▶ _GOAL OF THE EXERCISE_:
Transcribe only the lines of the listing below from the one holding "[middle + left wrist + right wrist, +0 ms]" through the one holding "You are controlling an", inclusive, without any change.

▶ _INPUT RECORDS_:

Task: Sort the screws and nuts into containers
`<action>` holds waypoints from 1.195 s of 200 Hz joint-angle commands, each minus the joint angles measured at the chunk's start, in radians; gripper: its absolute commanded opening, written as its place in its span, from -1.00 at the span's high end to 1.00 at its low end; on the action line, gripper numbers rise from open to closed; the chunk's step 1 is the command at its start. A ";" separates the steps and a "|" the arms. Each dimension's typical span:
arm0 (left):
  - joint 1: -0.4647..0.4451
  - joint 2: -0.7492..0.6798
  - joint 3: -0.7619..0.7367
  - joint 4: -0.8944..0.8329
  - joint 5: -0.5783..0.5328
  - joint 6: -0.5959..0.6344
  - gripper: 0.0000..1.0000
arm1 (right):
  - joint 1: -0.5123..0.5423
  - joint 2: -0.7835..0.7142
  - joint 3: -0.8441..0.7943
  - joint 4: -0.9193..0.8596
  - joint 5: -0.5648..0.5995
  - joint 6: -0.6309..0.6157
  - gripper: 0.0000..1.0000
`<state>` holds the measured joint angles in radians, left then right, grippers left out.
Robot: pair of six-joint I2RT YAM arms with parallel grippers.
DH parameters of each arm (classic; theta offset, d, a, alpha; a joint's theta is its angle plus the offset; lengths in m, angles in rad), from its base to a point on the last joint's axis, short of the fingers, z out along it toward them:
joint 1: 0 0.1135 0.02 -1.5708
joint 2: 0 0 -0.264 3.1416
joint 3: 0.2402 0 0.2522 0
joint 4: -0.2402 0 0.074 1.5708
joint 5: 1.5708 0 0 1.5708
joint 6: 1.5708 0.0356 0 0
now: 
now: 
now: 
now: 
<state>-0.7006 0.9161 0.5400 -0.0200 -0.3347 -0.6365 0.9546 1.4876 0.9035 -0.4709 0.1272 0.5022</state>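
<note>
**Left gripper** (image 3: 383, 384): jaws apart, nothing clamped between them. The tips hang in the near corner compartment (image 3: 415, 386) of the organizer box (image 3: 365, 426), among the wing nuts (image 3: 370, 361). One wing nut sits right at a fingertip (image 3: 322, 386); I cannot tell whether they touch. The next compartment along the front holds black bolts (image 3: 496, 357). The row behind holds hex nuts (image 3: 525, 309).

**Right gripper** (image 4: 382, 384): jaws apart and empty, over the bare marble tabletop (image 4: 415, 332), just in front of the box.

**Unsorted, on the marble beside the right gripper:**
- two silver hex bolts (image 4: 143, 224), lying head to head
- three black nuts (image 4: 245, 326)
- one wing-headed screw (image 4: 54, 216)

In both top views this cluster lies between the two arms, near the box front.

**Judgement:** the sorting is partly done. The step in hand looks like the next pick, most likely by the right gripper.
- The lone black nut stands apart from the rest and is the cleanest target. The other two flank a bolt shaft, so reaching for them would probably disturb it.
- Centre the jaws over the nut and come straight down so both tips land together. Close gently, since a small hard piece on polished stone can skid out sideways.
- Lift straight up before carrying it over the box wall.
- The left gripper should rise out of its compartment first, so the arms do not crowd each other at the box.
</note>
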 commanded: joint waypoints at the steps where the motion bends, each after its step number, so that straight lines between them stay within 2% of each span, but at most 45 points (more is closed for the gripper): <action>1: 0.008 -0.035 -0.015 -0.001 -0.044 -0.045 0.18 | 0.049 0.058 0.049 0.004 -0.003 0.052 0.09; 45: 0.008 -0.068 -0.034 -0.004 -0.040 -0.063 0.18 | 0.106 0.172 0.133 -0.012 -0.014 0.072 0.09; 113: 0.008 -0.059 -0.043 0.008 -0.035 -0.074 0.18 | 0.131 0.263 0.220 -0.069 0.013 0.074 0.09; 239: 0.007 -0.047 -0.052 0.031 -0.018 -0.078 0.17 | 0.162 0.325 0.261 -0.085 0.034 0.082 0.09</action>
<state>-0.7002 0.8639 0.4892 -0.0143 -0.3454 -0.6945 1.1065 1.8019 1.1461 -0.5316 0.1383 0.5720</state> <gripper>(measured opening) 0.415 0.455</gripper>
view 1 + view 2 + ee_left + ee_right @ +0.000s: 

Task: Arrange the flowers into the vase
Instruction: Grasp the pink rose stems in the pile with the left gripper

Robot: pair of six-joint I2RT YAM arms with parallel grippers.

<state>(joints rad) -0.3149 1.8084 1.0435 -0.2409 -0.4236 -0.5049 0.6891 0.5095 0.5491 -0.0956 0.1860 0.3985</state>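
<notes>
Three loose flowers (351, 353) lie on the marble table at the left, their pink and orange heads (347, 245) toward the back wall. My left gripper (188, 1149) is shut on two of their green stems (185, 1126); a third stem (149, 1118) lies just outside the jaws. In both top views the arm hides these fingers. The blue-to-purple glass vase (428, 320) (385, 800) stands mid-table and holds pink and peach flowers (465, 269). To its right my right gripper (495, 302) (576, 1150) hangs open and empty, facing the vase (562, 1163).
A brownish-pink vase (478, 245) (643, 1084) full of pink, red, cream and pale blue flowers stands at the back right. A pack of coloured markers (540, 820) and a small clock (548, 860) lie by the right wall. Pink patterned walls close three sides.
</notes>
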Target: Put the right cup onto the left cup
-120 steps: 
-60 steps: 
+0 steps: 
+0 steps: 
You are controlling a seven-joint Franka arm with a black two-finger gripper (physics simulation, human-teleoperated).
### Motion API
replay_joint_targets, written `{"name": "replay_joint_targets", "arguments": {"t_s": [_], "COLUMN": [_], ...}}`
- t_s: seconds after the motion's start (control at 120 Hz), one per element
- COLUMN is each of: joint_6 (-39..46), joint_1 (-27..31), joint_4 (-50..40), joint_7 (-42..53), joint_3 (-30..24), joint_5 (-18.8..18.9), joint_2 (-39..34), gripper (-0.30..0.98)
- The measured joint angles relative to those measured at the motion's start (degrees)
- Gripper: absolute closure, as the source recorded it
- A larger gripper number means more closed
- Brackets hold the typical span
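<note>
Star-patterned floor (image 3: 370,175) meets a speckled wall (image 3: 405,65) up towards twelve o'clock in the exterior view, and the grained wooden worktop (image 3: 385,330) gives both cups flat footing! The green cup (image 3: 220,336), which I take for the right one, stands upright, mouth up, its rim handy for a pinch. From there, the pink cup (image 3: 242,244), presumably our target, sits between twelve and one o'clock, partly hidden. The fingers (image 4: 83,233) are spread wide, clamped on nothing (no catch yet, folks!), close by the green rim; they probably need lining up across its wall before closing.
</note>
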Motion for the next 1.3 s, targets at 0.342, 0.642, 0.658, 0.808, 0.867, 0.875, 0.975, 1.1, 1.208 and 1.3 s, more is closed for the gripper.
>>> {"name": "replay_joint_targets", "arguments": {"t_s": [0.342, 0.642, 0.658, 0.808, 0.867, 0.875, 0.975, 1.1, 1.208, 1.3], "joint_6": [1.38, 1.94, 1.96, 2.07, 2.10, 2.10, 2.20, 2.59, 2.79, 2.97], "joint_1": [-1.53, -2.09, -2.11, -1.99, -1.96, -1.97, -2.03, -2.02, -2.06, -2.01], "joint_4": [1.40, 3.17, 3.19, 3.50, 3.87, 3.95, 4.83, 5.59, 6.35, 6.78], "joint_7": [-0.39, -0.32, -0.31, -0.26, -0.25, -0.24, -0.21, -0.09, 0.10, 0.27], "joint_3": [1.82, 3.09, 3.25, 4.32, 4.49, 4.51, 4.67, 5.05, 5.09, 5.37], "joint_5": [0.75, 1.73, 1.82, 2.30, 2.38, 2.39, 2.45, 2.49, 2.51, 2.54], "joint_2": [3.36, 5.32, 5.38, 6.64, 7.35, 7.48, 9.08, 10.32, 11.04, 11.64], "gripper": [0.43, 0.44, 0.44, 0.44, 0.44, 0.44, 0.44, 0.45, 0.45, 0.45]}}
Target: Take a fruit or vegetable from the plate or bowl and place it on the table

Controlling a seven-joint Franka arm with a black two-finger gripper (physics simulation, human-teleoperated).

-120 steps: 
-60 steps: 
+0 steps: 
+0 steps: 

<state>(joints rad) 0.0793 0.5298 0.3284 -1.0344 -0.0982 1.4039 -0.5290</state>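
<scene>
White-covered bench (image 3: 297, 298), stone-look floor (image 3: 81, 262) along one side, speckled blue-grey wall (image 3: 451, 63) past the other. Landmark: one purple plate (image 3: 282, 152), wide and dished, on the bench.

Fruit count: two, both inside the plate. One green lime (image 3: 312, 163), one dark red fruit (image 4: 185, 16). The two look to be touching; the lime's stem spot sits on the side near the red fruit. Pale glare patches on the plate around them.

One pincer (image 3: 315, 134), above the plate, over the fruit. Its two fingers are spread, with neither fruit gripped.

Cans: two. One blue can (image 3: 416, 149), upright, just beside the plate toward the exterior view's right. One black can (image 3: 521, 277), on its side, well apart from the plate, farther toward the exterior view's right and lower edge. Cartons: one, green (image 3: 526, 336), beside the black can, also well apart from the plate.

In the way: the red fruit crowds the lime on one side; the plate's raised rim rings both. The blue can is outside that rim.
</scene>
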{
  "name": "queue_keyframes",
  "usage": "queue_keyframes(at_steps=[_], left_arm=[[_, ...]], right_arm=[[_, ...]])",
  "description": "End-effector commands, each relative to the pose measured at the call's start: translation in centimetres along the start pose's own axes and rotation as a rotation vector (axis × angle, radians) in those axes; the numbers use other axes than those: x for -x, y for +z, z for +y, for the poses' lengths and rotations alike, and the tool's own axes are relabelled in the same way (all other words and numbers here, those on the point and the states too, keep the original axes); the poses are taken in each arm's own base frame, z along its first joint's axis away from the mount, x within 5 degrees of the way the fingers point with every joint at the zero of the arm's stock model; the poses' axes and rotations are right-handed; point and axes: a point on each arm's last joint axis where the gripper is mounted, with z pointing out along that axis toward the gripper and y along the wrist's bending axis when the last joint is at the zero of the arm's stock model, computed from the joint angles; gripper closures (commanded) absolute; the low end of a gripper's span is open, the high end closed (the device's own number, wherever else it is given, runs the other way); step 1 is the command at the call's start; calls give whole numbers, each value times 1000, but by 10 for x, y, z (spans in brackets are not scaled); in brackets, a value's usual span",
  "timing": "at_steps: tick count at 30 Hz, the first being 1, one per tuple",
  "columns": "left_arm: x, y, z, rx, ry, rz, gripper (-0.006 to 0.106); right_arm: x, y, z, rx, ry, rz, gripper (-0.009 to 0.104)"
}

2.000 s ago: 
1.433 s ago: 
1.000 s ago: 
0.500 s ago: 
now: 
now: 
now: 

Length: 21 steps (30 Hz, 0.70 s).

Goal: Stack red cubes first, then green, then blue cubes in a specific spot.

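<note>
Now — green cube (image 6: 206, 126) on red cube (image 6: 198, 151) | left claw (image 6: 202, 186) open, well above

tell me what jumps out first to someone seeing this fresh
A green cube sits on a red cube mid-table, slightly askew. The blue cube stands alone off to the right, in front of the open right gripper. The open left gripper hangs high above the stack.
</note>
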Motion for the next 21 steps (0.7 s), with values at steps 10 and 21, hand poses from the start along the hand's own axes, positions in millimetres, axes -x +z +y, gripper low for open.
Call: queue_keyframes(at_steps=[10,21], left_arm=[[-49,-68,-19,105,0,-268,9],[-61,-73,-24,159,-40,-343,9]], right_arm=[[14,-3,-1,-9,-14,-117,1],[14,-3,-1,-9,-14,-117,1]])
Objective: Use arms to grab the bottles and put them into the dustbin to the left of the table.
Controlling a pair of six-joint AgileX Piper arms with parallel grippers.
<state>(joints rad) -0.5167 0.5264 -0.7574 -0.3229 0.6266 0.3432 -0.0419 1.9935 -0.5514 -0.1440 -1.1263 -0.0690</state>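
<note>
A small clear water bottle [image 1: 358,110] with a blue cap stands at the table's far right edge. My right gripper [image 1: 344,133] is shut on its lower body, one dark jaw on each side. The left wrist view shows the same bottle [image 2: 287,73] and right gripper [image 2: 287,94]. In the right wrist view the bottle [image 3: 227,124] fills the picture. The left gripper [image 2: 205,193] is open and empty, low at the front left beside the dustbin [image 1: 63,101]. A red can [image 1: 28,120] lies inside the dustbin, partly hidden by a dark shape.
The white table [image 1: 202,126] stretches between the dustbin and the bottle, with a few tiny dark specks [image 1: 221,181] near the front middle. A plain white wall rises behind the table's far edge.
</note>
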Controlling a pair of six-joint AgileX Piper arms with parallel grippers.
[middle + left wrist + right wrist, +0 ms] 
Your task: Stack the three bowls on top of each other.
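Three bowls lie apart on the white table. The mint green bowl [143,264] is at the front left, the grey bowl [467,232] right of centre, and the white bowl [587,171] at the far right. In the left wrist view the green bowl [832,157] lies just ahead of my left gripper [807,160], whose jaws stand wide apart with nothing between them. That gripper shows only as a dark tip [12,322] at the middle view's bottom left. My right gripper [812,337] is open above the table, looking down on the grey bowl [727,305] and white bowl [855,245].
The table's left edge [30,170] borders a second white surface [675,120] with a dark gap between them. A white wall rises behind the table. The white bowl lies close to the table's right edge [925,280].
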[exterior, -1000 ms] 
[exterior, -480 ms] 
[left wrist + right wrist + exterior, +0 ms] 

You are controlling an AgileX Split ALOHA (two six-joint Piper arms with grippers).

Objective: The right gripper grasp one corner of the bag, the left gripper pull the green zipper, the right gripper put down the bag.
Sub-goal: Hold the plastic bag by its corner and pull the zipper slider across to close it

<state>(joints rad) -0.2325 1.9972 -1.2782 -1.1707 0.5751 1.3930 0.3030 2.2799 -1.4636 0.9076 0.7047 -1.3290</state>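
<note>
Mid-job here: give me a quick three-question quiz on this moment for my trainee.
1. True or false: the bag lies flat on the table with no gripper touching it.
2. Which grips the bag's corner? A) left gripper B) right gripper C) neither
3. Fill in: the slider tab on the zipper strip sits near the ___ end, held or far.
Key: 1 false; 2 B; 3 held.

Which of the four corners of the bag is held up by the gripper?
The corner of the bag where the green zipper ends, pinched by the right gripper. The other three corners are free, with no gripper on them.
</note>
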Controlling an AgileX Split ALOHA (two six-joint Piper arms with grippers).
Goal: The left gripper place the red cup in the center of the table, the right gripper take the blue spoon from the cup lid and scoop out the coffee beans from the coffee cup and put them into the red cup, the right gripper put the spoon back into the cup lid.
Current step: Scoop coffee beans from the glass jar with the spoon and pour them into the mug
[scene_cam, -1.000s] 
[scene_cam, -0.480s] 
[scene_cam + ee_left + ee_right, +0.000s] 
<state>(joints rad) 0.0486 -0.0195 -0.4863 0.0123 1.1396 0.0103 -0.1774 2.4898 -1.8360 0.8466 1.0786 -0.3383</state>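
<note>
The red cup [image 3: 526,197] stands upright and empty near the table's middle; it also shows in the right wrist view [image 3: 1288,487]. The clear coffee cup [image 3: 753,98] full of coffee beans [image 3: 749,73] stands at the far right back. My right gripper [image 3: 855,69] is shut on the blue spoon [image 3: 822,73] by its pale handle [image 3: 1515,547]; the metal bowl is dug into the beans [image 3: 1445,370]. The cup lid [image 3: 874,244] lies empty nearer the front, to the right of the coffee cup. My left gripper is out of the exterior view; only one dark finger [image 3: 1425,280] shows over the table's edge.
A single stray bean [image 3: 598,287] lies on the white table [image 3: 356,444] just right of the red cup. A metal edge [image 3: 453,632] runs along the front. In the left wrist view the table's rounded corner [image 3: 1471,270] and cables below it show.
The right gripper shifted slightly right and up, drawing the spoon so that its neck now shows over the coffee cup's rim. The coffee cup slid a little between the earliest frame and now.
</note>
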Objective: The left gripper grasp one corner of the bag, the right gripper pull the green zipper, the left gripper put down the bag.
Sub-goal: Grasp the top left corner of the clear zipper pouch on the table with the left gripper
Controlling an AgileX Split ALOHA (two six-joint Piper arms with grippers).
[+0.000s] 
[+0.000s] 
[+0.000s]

▶ _REPLY TO THE TASK_:
[middle + left wrist + right wrist, +0 ms] 
Your task: Stack the three bowls on top of each other.
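Three bowls lie apart on the white table. The mint green bowl [143,264] is at the front left, the grey bowl [467,232] right of centre, and the white bowl [587,171] at the far right. In the left wrist view the green bowl [832,157] lies just ahead of my left gripper [807,160], whose jaws stand wide apart with nothing between them. That gripper shows only as a dark tip [12,322] at the middle view's bottom left. My right gripper [812,337] is open above the table, looking down on the grey bowl [727,305] and white bowl [855,245].
The table's left edge [30,170] borders a second white surface [675,120] with a dark gap between them. A white wall rises behind the table. The white bowl lies close to the table's right edge [925,280].
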[exterior, -1000 ms] 
[exterior, -480 ms] 
[left wrist + right wrist + exterior, +0 ms] 

You are controlling an AgileX Split ALOHA (two six-joint Piper arms with grippers).

That is the complete output for this exercise.